• _Required action_:
Print nothing except the lines of the listing below from the line with "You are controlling" to the line with "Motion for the", each exactly as written, both ends included.

• _Raw data_:
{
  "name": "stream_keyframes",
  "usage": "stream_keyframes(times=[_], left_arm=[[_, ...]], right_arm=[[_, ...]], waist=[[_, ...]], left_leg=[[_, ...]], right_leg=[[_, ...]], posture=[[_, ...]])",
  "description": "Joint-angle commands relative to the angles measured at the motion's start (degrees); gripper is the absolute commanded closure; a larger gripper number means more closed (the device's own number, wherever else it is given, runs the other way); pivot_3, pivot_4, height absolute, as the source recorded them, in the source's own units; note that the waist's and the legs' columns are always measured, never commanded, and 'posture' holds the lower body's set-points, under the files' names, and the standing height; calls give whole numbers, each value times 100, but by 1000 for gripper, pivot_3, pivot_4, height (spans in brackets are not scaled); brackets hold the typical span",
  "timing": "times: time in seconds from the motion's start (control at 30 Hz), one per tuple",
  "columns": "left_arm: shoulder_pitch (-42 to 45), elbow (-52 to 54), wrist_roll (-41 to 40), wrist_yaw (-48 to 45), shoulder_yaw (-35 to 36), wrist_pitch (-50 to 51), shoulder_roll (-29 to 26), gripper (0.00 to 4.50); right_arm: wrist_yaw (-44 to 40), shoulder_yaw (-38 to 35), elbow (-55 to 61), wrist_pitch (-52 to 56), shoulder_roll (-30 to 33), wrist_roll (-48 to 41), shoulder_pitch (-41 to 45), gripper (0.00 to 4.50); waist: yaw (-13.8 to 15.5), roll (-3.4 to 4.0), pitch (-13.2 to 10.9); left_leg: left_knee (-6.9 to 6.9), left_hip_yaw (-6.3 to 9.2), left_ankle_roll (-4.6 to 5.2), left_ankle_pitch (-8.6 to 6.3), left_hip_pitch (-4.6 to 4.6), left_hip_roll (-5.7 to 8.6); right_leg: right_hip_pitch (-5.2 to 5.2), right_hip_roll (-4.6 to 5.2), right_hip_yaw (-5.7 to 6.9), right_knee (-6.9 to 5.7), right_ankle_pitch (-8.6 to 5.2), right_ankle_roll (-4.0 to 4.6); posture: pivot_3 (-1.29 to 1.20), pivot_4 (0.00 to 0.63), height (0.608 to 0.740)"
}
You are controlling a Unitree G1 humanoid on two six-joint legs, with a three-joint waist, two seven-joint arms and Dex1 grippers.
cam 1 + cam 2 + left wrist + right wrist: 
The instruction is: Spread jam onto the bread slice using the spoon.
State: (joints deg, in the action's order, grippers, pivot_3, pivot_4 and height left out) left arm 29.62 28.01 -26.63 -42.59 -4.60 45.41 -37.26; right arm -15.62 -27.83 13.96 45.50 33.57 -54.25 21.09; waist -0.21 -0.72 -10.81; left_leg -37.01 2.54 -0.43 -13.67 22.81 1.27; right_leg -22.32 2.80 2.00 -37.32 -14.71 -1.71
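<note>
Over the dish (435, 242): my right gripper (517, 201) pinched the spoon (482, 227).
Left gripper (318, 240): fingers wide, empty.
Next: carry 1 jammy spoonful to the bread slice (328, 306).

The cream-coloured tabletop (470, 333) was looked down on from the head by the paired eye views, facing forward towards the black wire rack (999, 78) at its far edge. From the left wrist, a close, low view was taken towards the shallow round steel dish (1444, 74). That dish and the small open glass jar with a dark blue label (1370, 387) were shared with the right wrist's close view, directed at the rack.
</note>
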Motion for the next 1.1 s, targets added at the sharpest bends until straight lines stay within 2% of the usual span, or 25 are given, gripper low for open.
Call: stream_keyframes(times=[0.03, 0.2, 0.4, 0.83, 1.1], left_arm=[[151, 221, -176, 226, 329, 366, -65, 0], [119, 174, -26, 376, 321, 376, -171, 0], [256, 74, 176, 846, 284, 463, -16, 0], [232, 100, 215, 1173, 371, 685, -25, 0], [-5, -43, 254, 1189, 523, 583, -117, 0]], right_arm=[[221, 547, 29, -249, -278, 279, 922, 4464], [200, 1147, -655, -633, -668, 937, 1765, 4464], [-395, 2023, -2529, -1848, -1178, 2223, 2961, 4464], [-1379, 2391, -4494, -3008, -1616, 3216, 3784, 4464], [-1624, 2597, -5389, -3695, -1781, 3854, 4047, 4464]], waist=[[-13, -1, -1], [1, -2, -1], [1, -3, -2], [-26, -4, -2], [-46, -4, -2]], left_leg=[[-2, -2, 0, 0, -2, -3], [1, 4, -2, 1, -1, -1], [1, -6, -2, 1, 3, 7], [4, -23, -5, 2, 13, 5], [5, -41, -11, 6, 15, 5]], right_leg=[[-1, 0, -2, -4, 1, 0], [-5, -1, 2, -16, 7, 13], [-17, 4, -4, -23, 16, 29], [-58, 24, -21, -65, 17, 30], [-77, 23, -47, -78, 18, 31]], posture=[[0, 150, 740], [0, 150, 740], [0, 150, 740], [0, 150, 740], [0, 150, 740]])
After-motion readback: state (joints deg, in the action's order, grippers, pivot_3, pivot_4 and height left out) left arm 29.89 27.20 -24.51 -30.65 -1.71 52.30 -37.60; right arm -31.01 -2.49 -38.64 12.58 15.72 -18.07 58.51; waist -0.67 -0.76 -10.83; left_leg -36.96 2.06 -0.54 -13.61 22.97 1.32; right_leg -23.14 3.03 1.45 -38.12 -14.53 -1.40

• _Task solution_:
You are controlling a Unitree G1 humanoid on two six-joint legs, with a three-joint waist, two seven-joint arms and Dex1 grippers.
cam 1 + cam 2 + left wrist + right wrist: 
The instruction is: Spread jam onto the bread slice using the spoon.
State: (joints deg, in the action's order, grippers, pivot_3, pivot_4 and height left out) left arm 29.62 28.01 -26.63 -42.59 -4.60 45.41 -37.26; right arm -15.62 -27.83 13.96 45.50 33.57 -54.25 21.09; waist -0.21 -0.72 -10.81; left_leg -37.01 2.54 -0.43 -13.67 22.81 1.27; right_leg -22.32 2.80 2.00 -37.32 -14.71 -1.71
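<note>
Over the dish (435, 242): my right gripper (517, 201) pinched the spoon (482, 227).
Left gripper (318, 240): fingers wide, empty.
Next: carry 1 jammy spoonful to the bread slice (328, 306).

The cream-coloured tabletop (470, 333) was looked down on from the head by the paired eye views, facing forward towards the black wire rack (999, 78) at its far edge. From the left wrist, a close, low view was taken towards the shallow round steel dish (1444, 74). That dish and the small open glass jar with a dark blue label (1370, 387) were shared with the right wrist's close view, directed at the rack.
</note>
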Motion for the next 1.1 s, targets added at the sharpest bends until straight lines stay within 2% of the usual span, or 25 are given, gripper low for open.

No more output will be produced for this exercise.